The fact that consideration of terms was the last question brought up was a delicate compliment to my supposed fairness which I appreciated. Instead of asking them for fifty thousand pounds, as I had intended to, I stipulated only forty thousand, one-half of which was to be advanced to me for the purchase of a suitable ship. The ship was, of course, to be turned over to them at the conclusion of the expedition. I was to pay all expenses and collect the remaining twenty thousand pounds after Arabi had been landed. If they had fixed the terms themselves they could not have agreed to them more readily, and I was asked to return at ten o’clock the next evening for the initial payment.
Our negotiations thus rapidly concluded, I was invited to remain to dinner, which is the crowning honor of Egyptian confidence and hospitality. I needed no urging and never have I enjoyed a meal more. The table-talk was general, but running all through it was the love of freedom and the plan through which they hoped to realize their passion. Their interest in American affairs was only that called for by courtesy, but they made me tell many stories of our wars with England, from which they derived much satisfaction.
“We are as much entitled to our freedom as you are,” declared one of my hosts, whose green turban indicated that he could trace his ancestry back to Mahomet, “and we will win ours in the end, just as your people won theirs. We may be a strange people,” he added, reflectively, “but we are not so bad as we have been painted. The howadji [strangers] condemn our religion without understanding it and preach to us another, which, so far as we can observe from its practices, falls far short of our own. Mohammedanism needs no defence from me, but I will tell you just one thing about it. If you were now to murder my brother I could not lay hands on you or harm you, for you have eaten of my salt, but not even Mahomet could make me cease to hate you in my heart. Does the Christian religion, of which the British are so proud, teach you that?”
I confessed that it didn’t, so far as I had information or belief, and made my sincere salaams to his faith.
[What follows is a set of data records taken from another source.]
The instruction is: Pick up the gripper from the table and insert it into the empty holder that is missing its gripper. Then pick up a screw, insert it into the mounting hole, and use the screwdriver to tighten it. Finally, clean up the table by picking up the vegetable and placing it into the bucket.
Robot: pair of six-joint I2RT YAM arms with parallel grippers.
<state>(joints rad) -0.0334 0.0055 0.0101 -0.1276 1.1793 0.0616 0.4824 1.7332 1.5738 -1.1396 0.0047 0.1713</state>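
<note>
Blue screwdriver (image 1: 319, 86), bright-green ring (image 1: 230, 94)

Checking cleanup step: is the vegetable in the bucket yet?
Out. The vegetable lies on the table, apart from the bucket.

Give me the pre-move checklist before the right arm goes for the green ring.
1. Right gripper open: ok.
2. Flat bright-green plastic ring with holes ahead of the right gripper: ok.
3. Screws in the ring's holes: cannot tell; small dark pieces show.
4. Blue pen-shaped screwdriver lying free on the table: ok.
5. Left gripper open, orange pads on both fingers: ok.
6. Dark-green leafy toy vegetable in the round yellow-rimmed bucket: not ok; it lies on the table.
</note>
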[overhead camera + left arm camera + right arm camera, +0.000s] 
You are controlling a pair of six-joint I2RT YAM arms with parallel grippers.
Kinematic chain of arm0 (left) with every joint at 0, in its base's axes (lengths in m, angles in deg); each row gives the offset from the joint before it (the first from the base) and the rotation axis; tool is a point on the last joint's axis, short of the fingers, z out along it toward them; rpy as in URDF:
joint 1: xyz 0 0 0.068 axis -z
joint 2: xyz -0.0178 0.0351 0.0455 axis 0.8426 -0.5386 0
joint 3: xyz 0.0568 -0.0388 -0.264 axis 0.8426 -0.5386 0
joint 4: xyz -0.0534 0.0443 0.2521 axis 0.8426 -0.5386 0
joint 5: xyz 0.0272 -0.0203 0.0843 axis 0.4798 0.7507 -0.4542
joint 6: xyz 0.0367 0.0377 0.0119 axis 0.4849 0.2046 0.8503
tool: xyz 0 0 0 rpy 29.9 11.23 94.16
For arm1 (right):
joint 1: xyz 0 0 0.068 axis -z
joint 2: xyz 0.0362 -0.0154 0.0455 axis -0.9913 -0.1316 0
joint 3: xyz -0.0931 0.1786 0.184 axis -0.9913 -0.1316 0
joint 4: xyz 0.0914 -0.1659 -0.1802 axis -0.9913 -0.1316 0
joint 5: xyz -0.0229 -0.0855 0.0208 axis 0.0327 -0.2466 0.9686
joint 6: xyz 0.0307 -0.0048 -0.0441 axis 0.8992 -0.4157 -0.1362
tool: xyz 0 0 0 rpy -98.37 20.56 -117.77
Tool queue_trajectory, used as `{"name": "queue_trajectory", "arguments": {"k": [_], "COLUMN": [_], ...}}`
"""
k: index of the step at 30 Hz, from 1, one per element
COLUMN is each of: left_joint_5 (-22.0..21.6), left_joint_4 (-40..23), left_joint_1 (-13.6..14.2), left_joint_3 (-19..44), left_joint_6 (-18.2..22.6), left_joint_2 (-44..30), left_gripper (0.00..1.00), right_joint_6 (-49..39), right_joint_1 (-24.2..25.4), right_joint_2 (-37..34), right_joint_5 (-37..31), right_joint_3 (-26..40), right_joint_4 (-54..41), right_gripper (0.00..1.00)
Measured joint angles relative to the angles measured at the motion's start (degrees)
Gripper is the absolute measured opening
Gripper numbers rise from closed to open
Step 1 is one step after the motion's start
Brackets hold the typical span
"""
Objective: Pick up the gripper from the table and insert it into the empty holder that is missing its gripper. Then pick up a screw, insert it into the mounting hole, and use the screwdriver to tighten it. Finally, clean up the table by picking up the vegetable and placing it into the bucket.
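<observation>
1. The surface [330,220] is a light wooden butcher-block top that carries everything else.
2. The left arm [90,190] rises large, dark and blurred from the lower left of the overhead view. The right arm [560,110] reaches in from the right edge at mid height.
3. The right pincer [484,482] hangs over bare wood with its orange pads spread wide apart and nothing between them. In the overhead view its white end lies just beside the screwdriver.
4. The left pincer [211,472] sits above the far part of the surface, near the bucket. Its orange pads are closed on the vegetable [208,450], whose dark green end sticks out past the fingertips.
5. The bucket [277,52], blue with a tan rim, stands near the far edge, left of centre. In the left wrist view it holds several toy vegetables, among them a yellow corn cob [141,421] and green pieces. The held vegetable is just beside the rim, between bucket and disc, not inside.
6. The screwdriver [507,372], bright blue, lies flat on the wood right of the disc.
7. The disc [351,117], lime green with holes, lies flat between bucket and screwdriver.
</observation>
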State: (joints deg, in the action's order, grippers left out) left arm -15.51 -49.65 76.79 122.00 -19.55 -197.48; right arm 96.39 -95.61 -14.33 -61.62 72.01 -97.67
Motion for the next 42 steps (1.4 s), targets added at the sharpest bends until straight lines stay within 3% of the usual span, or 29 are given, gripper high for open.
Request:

If I am ever to become afflicted with any religious beliefs, I hope they will be those taught by Mahomet.
When I finally started back to my hotel Ialla and her attendants were waiting for me in the alley, for it was not wide enough to be called a street. They started on ahead, but we had gone only a few short blocks when her four companions walked briskly away and she waited for me, in a shadow so deep that I at first thought she had entered one of the queer houses and my spirits fell, to be revivified a moment later when I almost ran into her.